Parfois la vie est difficile. On se dit que le destin nous en veut. Que la Terre n'est qu'un grain de poussière dans l'univers. Que la vie n'a pas de sens et que des millions de dinosaures sont morts pour rien. Parfois on se pose ce genre de questions philosophiques. On touche du bout du doigt l'impromptu et...en fait ce que je suis en train de dire n'a aucun rapport avec le meeting. Trois ex aequo : Olsvalich, Bobonsky (le catapulteur manchot russe) et moi. Olsvalich tente un tir de l'aigle (la loutre est lancée de façon verticale et attrape les courants ascendants), Bobonsky préfère en fourbe qu'il est (comme tous les Russes d'ailleurs) tenter une "Christian Morin" (c'est envoyer la loutre selon les courants tourbillonnant, tourbillons qui, si on regarde bien, décrivent une sorte de clarinette dans les airs). Quant à moi je me réfère à ce que m'avait mon mentor maitre catapultier : "face à un tir de l'aigle ou une Christian Morin il n'y a qu'un chose à faire. Tu dois...hey tu m'écoutes?! Pose cet Ipod!" Merde, j'aurais peut-être du l'écouter jusqu'au bout. Du coup je tente une Michel Leeb (catapulter la loutre suivant un arc de courants ascendants de façon tellement puissante qu'un son étrange surgit, son ressemblant au rire du chinois imité par le grand humoriste qu'est Michel Leeb). Et croyez le ou non, c'est ma technique qui l'emporte. Je prends une avance considérable.
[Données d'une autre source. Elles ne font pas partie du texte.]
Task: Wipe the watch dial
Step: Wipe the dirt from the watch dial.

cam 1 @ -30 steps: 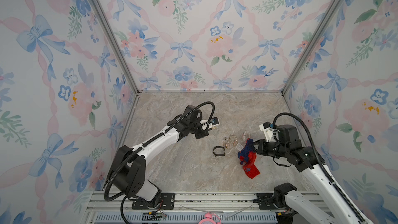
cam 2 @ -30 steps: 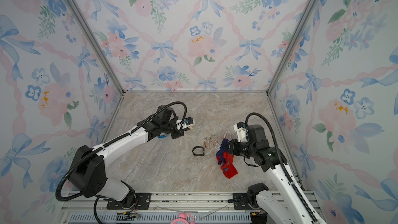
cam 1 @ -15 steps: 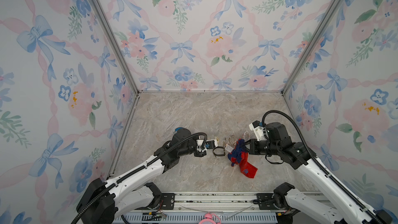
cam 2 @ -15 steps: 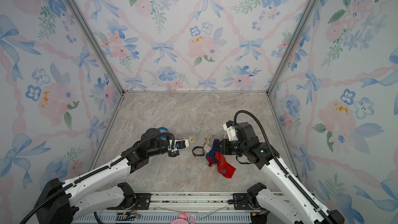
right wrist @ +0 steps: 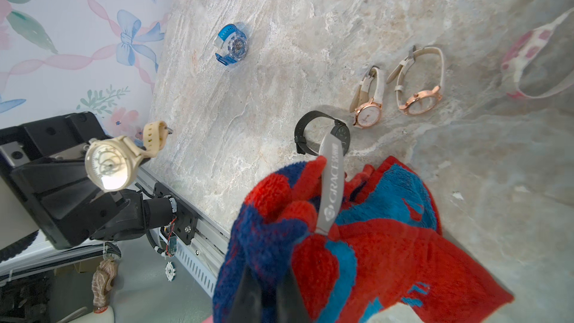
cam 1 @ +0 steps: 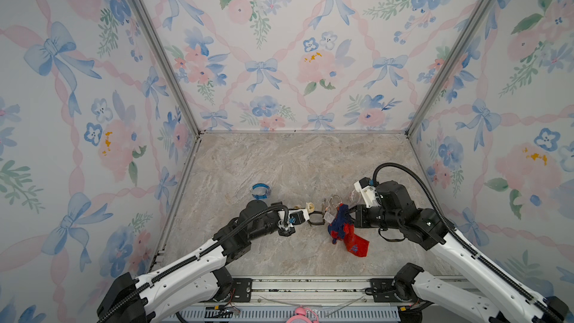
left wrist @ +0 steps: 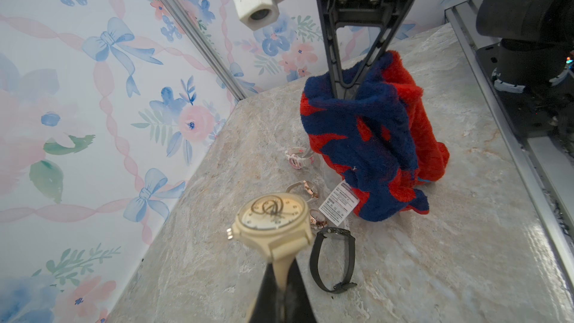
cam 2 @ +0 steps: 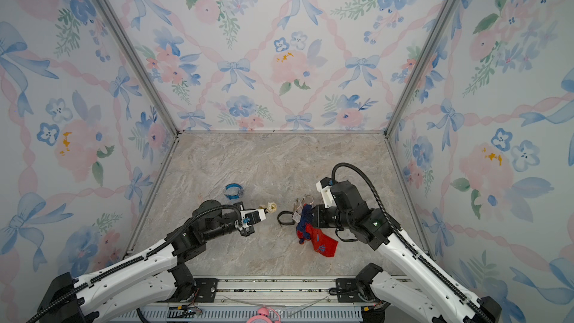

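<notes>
My left gripper (cam 1: 306,214) (cam 2: 264,211) is shut on the strap of a cream watch (cam 1: 309,206) (cam 2: 272,206), held above the table. In the left wrist view its round pale dial (left wrist: 273,212) sits just beyond my left gripper (left wrist: 281,290). My right gripper (cam 1: 349,215) (right wrist: 268,299) is shut on a fluffy red and blue cloth (cam 1: 344,231) (cam 2: 313,234) (left wrist: 372,138) (right wrist: 357,243) that hangs down to the table. The cloth and the cream watch (right wrist: 107,163) face each other with a gap between them.
A black watch (cam 1: 316,217) (left wrist: 334,259) (right wrist: 313,132) lies on the marble table between the grippers. Two rose-gold watches (right wrist: 368,113) (right wrist: 419,100) and a pink-white watch (left wrist: 298,156) lie behind it. A blue watch (cam 1: 260,191) (right wrist: 231,45) lies farther back left. Patterned walls enclose three sides.
My left arm swung from the back left to the front middle, carrying the cream watch. My right gripper moved left with the cloth. Both have barely moved in the last half second.
</notes>
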Motion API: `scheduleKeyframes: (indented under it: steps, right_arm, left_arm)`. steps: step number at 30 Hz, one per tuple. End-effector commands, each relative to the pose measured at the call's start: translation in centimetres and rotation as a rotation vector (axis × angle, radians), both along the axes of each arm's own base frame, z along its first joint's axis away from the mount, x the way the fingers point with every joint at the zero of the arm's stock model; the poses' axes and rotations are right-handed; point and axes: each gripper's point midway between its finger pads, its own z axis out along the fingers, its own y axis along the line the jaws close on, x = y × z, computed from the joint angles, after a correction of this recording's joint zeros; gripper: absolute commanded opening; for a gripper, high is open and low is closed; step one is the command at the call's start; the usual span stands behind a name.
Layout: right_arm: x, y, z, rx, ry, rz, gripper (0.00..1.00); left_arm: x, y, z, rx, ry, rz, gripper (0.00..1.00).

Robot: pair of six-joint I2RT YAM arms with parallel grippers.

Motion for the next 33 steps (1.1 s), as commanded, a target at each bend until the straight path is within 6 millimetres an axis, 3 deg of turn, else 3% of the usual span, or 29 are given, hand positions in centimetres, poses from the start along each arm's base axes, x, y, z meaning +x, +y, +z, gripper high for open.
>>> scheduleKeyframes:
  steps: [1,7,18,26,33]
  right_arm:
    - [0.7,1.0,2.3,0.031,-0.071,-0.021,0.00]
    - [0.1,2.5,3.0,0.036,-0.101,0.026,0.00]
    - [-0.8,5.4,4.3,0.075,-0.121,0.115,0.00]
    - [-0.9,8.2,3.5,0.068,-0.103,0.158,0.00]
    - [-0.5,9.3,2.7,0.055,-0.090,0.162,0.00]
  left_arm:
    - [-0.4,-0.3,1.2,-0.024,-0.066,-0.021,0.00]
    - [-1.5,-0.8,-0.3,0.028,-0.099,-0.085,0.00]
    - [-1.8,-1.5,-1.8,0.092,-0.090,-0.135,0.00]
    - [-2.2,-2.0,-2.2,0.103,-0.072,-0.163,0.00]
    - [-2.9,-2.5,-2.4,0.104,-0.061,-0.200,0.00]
Bobonsky casse sa catapulte. Olsvalich reste mon unique concurrent. Là il sait qu'il doit tenter le tout pour le tout. Il tente un coup de foufou : le triple double Ruquier. Coup que seul M. Vestino (cf ancien article) a su maitriser. On nomme triple double Ruquier le coup qui consiste à faire toupiller la loutre de droite à gauche en plein vol, dessinant ainsi dans les airs les petites lunettes de Laurent Ruquier (Vestino est un grand fan de cet humoriste). Malheureusement Olsvalich a échoué. La loutre qu'il a utilisé n'était pas très fraiche et s'est déchirée en deux en l'air. Une moitié de la loutre a bien effectué la figure des lunettes mais l'autre moitié est tombée en tribune, dans le carré VIP. Du coup cette loutre n'est pas valable. Je suis alors déclaré vainqueur. Ma première victoire au meeting de Birmingham.

J'ai fait un tour d'honneur dans le stade avec un cadavre de loutre dans la coupe du lauréat (c'est la tradition). Cadavre offert à un enfant pour qu'il le déguste encore chaud et cru (ça aussi c'est la tradition).

Prochain meeting outdoor international : le 2 mai 2007 au Cap.